You might choose a crisp, herbal or citrusy sauvignon blanc with foods such as dill poached salmon, grilled broccoli, roasted chicken seasoned with rosemary and olive or basil and pine nut pesto pasta. Here are some of my favorite sauvignon blancs to try with the above-mentioned foods: Dog Point Sauvignon Blanc and Brancott Sauvignon Blanc from New Zealand; Ferrari -Carano Fume Blanc, Groth Sauvignon Blanc, St. Suppery Sauvignon Blanc and Kenwood Sauvignon Blanc from California; and Robert Oatley Sauvignon Blanc from Australia.
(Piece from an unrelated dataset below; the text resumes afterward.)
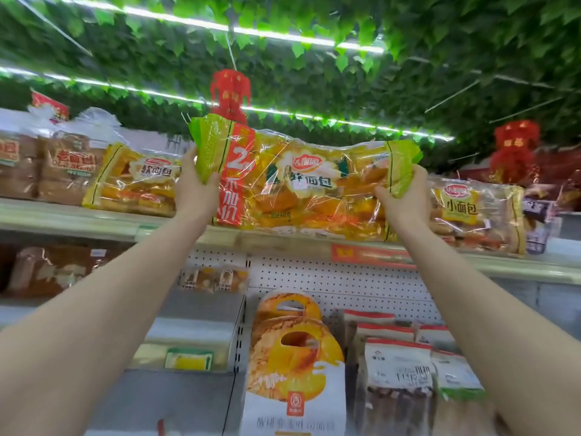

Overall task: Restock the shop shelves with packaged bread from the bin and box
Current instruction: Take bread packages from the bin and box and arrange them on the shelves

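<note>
The big bag of bread (pixel 298 184) is in the middle of the frame, at the front of the top shelf (pixel 94 220). The left hand (pixel 195 190) grips its left end. The right hand (pixel 405 193) grips its right end. Another yellow bag (pixel 138 180) sits just left of it. Green leaves (pixel 314 73) hang across the top.

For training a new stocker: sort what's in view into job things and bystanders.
In the job: long yellow clear-plastic bread pack with green ends; left hand and right hand gripping it; cream top shelf.
Just there: red paper lantern; green leaf ceiling; orange handled bag below.
</note>
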The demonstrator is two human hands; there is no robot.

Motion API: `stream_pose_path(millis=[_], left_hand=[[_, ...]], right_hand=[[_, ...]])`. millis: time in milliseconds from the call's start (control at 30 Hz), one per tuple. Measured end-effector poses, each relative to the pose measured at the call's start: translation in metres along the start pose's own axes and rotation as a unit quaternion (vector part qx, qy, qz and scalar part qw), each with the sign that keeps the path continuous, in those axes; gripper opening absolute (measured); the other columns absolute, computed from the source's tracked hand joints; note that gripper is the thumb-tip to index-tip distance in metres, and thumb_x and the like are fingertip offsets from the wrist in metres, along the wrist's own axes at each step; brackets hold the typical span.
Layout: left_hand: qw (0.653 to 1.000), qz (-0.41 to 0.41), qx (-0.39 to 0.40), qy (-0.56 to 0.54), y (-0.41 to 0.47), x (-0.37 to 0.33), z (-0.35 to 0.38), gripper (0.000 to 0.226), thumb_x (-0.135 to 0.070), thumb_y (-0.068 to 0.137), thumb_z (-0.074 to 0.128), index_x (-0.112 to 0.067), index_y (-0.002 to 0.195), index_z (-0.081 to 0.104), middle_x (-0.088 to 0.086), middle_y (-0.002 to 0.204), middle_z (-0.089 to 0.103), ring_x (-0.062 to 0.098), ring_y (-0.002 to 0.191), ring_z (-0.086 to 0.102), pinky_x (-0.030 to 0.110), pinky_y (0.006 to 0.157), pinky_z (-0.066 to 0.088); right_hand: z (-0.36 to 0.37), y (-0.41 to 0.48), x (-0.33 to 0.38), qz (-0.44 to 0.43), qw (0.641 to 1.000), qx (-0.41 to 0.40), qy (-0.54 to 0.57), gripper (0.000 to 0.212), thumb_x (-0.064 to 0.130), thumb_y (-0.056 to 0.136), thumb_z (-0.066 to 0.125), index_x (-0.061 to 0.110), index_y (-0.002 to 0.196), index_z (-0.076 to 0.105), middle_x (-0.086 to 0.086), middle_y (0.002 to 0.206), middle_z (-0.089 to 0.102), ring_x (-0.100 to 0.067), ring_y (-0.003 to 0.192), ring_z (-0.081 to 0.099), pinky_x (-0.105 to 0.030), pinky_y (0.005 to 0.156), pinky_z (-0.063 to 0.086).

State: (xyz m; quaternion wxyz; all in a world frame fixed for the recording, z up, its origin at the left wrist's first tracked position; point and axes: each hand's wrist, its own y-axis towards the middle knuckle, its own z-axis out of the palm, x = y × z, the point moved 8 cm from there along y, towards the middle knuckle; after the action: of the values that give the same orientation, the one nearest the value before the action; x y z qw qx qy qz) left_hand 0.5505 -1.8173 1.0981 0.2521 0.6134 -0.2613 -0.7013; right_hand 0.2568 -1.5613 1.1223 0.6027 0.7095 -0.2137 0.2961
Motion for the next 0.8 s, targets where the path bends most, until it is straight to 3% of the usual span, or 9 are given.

Rose’s are just made for warmer weather and the beauty of these wines is their versatility in either being an aperitif or a match to your picnic foods. I especially like the drier versions that are especially excellent accompaniments to grilled foods, particularly sausages. Whether you prefer Italian, Polish, Bratwurst or some other pork-encased tube steak, rose’ is a great choice.

Here are some roses’, which again I recommend serving chilled, you may wish to try: Las Rocas Rose’ (Spain); Grange Philippe “Gipsy” Rose’ (France); Reginato Sparkling Rose’ of Malbec (Argentina); Mulderbosch Cabernet Sauvignon Rose’ (South Africa); Elizabeth Spencer Rose’ of Grenache (California).

Summertime gets me in a serious mood to fire up the old Weber and start grilling various hunks of meat that require medium to full bodied red wine. Whether you choose to grill hamburgers, rack of lamb, a rib-eye steak or a pork baby-backs, reds are my go-to wines.

Give one of these bottlings a sip: Easton Amador County Zinfandel, Villa Antinori Toscano Rosso (Italy); Domaine Serene Yamhill Cuvee Pinot Noir (Oregon); Zaccagnini Montepulciano d'Abruzzo (Italy); Bodegas Muga Crianza Rioja (Spain); Field Stone Convivio Red (California); Domaine De La Janasse Cotes Du Rhone Villages (France); Mercer Merlot (Washington State); David Bruce Pinot Noir (California) and Ridge Lytton Springs Zinfandel (California).

So whether you’re grilling rib-eyes or tube steak, there is always a wine (or several) for every food, and that makes summertime so much fun.